Possible Data Breach Affected Some COVID-19 Loan Applicants: SBA

The private data of nearly 8,000 small-business applicants may have been exposed to others, the agency stated.

(Photos: Shutterstock; compilation: Chris Nicholls/ALM)

Private data of some 7,900 small-business applicants for federal disaster loans may have been exposed to other applicants.

“Personal identifiable information of a limited number of Economic Injury Disaster Loan applicants was potentially exposed to other applicants on SBA’s disaster loan application site on March 25,” the Small Business Administration said in a statement shared with ThinkAdvisor late Tuesday. “We immediately disabled the impacted portion of the website, addressed the issue, and relaunched the application portal.”

Businesses that may have been affected have been notified by the SBA, which offered them a free year of credit monitoring.

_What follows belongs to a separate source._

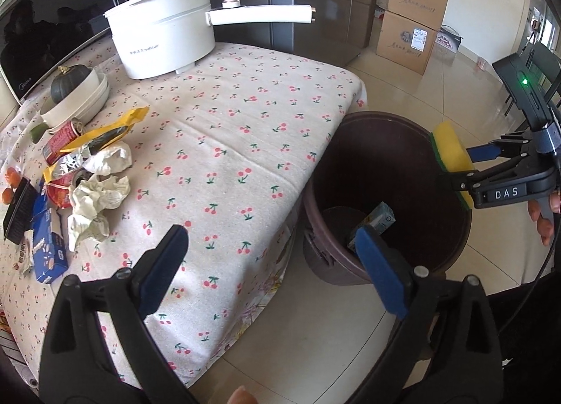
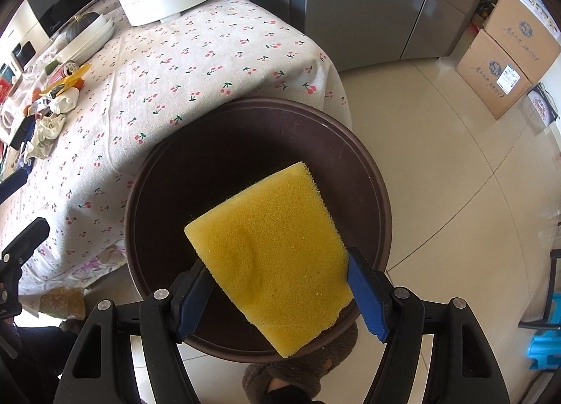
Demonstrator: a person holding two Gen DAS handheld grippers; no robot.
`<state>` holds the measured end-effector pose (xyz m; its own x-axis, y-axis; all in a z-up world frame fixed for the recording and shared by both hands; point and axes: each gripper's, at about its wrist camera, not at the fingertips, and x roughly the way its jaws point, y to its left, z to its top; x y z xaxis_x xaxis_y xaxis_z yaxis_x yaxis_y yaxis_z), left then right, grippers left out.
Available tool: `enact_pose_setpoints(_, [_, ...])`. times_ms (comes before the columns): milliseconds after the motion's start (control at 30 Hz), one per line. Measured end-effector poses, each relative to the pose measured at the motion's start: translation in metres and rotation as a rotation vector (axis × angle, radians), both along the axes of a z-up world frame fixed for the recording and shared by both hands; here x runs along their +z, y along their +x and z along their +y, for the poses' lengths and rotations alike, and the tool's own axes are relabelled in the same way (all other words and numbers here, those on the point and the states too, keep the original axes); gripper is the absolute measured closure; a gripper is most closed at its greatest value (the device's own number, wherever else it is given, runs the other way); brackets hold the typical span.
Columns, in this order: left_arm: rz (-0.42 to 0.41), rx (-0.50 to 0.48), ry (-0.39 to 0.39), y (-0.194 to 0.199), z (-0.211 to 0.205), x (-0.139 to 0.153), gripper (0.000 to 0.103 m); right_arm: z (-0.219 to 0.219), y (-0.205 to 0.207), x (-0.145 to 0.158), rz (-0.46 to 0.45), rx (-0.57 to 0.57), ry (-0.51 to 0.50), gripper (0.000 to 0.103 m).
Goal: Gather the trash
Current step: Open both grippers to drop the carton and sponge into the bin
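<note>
My right gripper (image 2: 277, 263) is shut on a yellow sponge (image 2: 277, 253) with a green scrub side and holds it over the open mouth of the dark brown trash bin (image 2: 168, 186). The sponge (image 1: 450, 153) and the right gripper (image 1: 466, 162) also show in the left wrist view, above the bin's far rim (image 1: 382, 120). A small blue-grey carton (image 1: 377, 223) lies inside the bin. My left gripper (image 1: 273, 249) is open and empty, low over the table's corner next to the bin. Trash lies at the table's left: crumpled paper (image 1: 98, 200), a yellow wrapper (image 1: 112, 130), red cans (image 1: 61, 139), a blue box (image 1: 49, 249).
A white electric pot (image 1: 164, 39) with a long handle stands at the back of the cherry-print tablecloth (image 1: 228, 144). A squash sits in white dishes (image 1: 75, 95). A microwave stands behind at the left. A fridge and cardboard boxes (image 1: 410, 28) stand on the tiled floor beyond.
</note>
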<state>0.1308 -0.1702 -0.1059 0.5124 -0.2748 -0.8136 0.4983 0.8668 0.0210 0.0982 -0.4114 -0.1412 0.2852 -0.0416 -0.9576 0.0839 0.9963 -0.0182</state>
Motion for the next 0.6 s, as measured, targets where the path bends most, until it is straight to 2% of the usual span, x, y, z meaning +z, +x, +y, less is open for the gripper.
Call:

The SBA disclosed the problem in an April 13 letter obtained by the small-business group Covid Loan Tracker and shared with the The Washington Post, which first reported the news Tuesday afternoon.

The personal information potentially revealed by the break included names, Social Security numbers, addresses, birth dates, email addresses, phone numbers, citizenship status and insurance information.

“The letter, dated April 13, said there were no signs that the information had been misused,” according to the Post.

The SBA expanded the emergency relief to include businesses hurt by the coronavirus. The Economic Injury Disaster Loan resources have been offered separately from the Paycheck Protection Program included in the first stimulus package.